Now, Charlotte must do the unthinkable, tell her best friend Harriet that her only child is missing. The child she was meant to be watching.

Devastated, Harriet can no longer bear to see Charlotte. No one could expect her to trust her friend again.

Only now she needs to. Because two weeks later Harriet and Charlotte are both being questioned separately by the police. And secrets are about to surface.


She’s Not There by Tamsin Grey

When Jonah and Raff wake up on Monday, their mother Lucy isn’t there.

Although Jonah is only nine, he is the big brother, and knows enough about the world to keep her absence a secret. If anyone found out she’d left them alone, it could be disastrous for him and Raff; and she’ll be back, he’s nearly sure.

With growing unease, he puzzles over the clues she’s left behind. Who sent her the flowers? Why are all her shoes still in the house? Why is her phone buried in a plant pot?

And who, in their diverse south London community, might know more about her than he does?
For fans of My Name is Leon and The Trouble with Goats and Sheep, Tamsin Grey’s outstanding debut is tender, funny and unsettling.

Letters to Iris by Elizabeth Noble

Gigi and Tess aren’t the most obvious of friends. Gigi is a grandmother, Tess is pregnant for the first time. But when they meet, each one is coping with their own secret sadness. Tess is writing letters to her unborn baby with no one else to turn to, and Gigi has reached breaking point in her marriage. Little do they know how much they will come to mean to one another as both of their lives are turned upside-down.

Their story is about love in all its forms: the love between a mother and her unborn child, between a grandmother and her granddaughter, between spouses and between friends. Tess and Gigi will find what they need most in the place they least expect, and learn to understand the future by unlocking the past . . .

The Language of Secrets by Ausma Zehanat Khan


TORONTO: A local terrorist cell is planning an attack on New Year’s Day. For months, Mohsin Dar has been undercover, feeding information back to Canada’s national security team. Now he’s dead.

Detective Esa Khattak, compromised by his friendship with the murdered agent, sends his partner Rachel Getty into the unsuspecting cell. As Rachel delves deeper into the unfamiliar world of Islam and the group’s circle of trust, she discovers Mohsin’s murder may not be politically motivated after all. Now she’s the only one who can stop the most devastating attack the country has ever faced.
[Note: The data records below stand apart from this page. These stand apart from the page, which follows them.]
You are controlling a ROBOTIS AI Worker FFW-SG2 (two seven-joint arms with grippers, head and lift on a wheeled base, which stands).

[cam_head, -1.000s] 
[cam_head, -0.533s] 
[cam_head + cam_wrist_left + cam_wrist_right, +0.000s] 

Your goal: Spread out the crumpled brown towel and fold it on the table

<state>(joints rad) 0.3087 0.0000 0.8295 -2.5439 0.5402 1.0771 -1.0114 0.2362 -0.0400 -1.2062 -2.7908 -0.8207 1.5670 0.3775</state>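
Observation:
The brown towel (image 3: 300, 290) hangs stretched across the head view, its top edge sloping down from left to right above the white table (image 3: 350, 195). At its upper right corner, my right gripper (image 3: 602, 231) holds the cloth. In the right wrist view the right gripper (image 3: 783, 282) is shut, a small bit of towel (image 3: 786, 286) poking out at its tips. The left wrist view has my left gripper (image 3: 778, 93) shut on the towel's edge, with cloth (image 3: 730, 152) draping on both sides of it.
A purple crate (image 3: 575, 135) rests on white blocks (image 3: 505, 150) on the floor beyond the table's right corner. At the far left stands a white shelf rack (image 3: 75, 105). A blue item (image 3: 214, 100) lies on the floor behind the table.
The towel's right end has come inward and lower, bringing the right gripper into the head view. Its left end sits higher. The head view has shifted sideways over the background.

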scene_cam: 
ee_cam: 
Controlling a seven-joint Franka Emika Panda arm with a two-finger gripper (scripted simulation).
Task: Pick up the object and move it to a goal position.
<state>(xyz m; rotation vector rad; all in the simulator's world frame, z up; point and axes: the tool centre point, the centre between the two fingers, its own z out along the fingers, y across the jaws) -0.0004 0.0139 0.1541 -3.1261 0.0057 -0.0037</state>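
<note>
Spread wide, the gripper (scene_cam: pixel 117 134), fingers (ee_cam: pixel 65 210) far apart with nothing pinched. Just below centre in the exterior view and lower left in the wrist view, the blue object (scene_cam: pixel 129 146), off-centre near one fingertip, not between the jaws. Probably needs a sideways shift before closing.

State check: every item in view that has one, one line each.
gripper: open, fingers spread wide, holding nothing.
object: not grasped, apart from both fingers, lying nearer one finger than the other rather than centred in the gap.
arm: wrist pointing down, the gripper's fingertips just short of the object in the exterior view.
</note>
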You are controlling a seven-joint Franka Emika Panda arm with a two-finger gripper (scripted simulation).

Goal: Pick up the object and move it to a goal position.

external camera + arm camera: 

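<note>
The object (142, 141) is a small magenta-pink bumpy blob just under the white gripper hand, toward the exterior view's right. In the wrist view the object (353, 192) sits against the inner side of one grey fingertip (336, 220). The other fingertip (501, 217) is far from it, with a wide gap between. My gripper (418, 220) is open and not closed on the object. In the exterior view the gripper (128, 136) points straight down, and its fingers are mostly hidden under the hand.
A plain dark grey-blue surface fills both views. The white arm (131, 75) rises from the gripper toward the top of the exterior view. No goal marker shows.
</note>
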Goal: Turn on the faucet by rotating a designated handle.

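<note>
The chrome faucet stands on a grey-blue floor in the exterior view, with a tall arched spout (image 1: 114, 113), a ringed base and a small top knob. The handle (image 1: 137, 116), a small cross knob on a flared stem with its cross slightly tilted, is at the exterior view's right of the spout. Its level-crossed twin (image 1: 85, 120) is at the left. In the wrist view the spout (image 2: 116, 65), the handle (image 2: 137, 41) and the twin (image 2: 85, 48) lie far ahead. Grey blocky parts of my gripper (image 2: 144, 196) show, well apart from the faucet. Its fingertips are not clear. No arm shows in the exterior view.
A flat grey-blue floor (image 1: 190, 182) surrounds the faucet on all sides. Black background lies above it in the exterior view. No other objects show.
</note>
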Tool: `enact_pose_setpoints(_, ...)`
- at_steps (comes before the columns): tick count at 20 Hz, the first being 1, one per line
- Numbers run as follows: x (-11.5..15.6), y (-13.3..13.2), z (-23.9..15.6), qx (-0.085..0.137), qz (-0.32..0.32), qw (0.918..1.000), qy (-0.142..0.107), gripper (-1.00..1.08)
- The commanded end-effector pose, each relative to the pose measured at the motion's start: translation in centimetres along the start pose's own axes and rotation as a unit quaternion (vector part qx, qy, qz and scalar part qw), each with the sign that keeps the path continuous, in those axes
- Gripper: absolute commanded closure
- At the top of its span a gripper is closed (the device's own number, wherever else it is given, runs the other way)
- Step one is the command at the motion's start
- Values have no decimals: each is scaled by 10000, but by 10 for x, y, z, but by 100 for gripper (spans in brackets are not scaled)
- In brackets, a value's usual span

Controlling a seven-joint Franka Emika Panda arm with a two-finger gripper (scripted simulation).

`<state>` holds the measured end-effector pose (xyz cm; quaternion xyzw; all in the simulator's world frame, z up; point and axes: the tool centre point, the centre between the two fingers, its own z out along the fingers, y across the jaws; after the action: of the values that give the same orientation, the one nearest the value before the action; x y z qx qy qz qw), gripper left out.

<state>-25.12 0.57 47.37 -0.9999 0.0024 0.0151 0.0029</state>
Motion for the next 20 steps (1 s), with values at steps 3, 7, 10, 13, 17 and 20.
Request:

The Unquiet Dead author Ausma Zehanat Khan once again dazzles with a brilliant mystery woven into a profound and intimate story of humanity.
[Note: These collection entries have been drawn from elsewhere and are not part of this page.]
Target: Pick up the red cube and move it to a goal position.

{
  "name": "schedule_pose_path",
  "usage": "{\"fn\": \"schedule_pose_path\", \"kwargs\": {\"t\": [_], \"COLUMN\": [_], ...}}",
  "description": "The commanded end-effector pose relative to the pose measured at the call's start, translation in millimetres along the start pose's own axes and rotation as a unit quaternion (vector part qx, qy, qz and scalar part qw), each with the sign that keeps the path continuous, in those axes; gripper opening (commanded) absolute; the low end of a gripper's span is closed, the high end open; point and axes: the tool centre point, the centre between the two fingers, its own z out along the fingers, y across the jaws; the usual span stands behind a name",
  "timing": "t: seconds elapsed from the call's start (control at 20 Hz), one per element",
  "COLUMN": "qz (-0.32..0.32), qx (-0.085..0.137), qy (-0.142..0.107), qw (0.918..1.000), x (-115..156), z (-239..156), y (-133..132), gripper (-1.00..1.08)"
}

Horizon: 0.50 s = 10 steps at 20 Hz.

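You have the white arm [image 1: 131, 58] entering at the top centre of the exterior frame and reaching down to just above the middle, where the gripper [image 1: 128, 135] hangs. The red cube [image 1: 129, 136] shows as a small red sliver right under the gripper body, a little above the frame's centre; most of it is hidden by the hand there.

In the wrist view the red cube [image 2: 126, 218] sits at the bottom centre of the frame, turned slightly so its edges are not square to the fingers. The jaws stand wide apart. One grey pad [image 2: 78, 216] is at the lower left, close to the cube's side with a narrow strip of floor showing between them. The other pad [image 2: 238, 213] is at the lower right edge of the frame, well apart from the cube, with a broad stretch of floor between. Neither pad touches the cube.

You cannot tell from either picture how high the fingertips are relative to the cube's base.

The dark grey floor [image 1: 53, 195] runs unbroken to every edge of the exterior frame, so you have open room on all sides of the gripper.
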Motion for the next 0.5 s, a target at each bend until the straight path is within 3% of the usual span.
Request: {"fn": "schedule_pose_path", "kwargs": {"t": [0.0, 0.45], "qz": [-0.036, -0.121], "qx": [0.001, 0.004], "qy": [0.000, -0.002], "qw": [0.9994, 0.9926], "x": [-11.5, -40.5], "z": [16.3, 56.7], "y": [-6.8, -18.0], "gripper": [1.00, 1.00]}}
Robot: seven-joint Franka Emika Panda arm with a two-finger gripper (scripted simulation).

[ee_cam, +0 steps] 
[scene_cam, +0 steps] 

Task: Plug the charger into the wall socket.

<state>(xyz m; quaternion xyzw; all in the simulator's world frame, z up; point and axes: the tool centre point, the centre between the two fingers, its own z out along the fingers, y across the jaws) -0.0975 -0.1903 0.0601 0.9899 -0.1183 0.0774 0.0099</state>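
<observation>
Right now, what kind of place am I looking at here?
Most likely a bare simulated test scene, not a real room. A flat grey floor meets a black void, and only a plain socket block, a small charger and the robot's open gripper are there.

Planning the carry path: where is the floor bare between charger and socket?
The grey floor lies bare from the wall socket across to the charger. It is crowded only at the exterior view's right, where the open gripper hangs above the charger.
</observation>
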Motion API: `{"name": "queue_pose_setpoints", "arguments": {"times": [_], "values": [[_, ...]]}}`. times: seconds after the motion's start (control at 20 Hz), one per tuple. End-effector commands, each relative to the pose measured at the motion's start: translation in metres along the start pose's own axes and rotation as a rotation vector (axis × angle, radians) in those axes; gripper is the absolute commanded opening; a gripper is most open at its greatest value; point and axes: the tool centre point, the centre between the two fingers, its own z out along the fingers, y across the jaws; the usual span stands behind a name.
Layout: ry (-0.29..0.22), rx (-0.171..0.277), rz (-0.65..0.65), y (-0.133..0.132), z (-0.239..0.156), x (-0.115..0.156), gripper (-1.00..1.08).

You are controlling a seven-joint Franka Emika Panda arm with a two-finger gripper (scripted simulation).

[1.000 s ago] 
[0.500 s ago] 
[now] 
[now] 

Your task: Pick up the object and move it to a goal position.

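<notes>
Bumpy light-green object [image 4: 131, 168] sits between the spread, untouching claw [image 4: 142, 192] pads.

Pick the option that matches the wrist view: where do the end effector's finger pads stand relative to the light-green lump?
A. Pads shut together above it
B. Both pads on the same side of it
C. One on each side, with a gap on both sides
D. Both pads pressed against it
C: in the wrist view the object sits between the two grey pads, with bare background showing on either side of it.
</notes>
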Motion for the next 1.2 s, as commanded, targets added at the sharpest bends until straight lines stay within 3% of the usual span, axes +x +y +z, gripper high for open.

Do you like the sound of any of these? Or have you already read one or two of them? I’d love to hear from you.


  • I like the sound of Ivy and Abe. Alternative histories are always interesting. The Hunter Davies book would also be worth a look. I can remember reading him in Punch.

    • The Sliding Doors concept of Ivy and Abe was what appealed to me about it too. I haven’t read any Hunter Davies yet but I do have his first memoir on my TBR pile.